After I ended this relationship that should have never been… I can honestly say that I have never heard the voice of my Sweet SAVIOR so much clearer. It was so much easier, and lighter to worship Him, because the weight of my sin was not holding me down. I was free. I was available to be used by the Lord. And he is indeed using me. I started acting by faith with my girl’s ministry. Getting blessings that were overflowing! And it’s been 2 years since the breakup, and in these two years, I’ve had such an intimate relationship with the Lord. Granted, some guys have tried to come in between…BUT I could NEVER go back to how I was. So, NEXT lol. I want to give some practical tips on how to be freed from a “comfortable” situation-sip:
- PRAY for strength to tap out. Look, to some it’s easy to just break it off and leave. For some, it can be so hard, especially if this person became your “best friend”.
- Speak scriptures over yourself. Daily. Scriptures on Holiness in ALL areas, Love, what/who the Lord calls you, Obedience, etc.
- Do NOT. I repeat, DO NOT listen to emotional, depressing love songs! They do NOT help, cope. They just add more frustration, shame, and discouragement. Instead, put you some worship on, and cast those emotional thoughts onto the Lord.
- Get up and DRESSED! Don’t mope around the house. Do your hair, polish your nails, and put clothes on!
- Serve somewhere. At church, in your community, at school. Serve.
- Read your Word. Read about the women in the bible that changed the World, even to this day.
- Learn YOU. Learn what you don’t like, what you like to do, favorite foods, learn a foreign language (there are apps!), learn to cook etc.
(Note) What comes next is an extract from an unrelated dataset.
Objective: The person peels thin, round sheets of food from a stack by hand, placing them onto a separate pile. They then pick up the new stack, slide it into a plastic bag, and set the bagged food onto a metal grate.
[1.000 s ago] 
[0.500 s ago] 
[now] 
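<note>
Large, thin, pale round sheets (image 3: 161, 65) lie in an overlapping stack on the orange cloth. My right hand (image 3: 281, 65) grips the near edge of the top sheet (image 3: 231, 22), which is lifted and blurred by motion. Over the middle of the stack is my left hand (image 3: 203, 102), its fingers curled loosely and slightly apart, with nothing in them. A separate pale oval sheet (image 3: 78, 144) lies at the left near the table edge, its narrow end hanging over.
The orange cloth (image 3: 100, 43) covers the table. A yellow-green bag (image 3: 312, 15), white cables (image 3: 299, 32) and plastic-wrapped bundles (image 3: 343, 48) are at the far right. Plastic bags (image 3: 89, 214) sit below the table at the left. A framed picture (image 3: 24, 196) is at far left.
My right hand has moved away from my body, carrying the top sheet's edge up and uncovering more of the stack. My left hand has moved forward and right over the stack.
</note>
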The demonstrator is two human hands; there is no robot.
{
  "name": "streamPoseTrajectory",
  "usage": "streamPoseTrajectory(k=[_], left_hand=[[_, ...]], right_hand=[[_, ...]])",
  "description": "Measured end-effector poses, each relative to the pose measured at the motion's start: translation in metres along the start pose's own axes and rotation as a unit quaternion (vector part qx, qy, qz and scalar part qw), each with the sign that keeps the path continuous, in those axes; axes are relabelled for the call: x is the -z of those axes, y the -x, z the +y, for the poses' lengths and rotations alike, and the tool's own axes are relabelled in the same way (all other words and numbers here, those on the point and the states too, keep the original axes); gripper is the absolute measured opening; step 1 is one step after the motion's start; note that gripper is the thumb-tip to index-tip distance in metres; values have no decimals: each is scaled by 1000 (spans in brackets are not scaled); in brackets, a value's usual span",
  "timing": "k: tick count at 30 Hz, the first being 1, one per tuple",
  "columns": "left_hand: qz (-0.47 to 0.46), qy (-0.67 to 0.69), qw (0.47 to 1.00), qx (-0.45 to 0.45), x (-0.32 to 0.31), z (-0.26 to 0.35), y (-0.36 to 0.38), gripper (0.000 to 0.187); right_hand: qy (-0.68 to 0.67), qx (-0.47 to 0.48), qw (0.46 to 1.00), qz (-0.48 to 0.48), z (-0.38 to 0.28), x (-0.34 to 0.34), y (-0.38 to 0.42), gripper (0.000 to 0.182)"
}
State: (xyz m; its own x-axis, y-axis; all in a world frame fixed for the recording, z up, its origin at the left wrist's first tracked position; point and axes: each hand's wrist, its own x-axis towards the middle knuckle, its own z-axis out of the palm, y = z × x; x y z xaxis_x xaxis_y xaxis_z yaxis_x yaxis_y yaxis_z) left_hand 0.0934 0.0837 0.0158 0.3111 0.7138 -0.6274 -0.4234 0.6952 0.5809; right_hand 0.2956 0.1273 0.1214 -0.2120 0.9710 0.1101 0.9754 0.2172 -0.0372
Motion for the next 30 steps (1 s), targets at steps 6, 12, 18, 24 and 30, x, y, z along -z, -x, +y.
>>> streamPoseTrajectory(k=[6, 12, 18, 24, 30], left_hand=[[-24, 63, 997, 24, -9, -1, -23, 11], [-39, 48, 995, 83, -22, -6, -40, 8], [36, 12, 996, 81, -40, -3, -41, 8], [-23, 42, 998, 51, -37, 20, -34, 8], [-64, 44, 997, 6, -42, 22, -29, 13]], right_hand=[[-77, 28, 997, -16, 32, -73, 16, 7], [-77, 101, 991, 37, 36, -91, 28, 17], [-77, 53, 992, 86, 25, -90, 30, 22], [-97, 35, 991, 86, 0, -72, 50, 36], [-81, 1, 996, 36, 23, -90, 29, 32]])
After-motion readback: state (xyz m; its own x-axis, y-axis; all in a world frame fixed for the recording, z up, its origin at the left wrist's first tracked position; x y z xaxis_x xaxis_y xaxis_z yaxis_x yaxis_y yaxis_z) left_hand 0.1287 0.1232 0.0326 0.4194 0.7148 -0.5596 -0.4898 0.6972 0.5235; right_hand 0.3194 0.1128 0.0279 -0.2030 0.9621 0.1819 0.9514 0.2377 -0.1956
- Hang with your girls! And don’t spend this time talking about guys. Get to know each other. Talk
- Worship the Lord with all your life.
- Have a SET time that you and the Lord can have together, that’s uninterrupted. That you look forward to every day.
These 10 tips, are not a formula, and they are not in any order. These are just the things I did so that I could properly get back to how I was before this relationship.(I also want to say, this is NOT to bash my ex, because I played a part…and that he was not a bad person, he and I just were not for each other.)
I pray for you my sweet sister. I pray that you don’t allow the world to bully you into thinking you HAVE to be in a relationship to matter. Because you don’t, and the Lord can/will use you right where you are in your singleness! You are loved. You are worth the pursue. You are valuable. You are more than enough. You are NOT too deep. Your standards are NOT too high. You are Beautifully and wonderfully made my dear.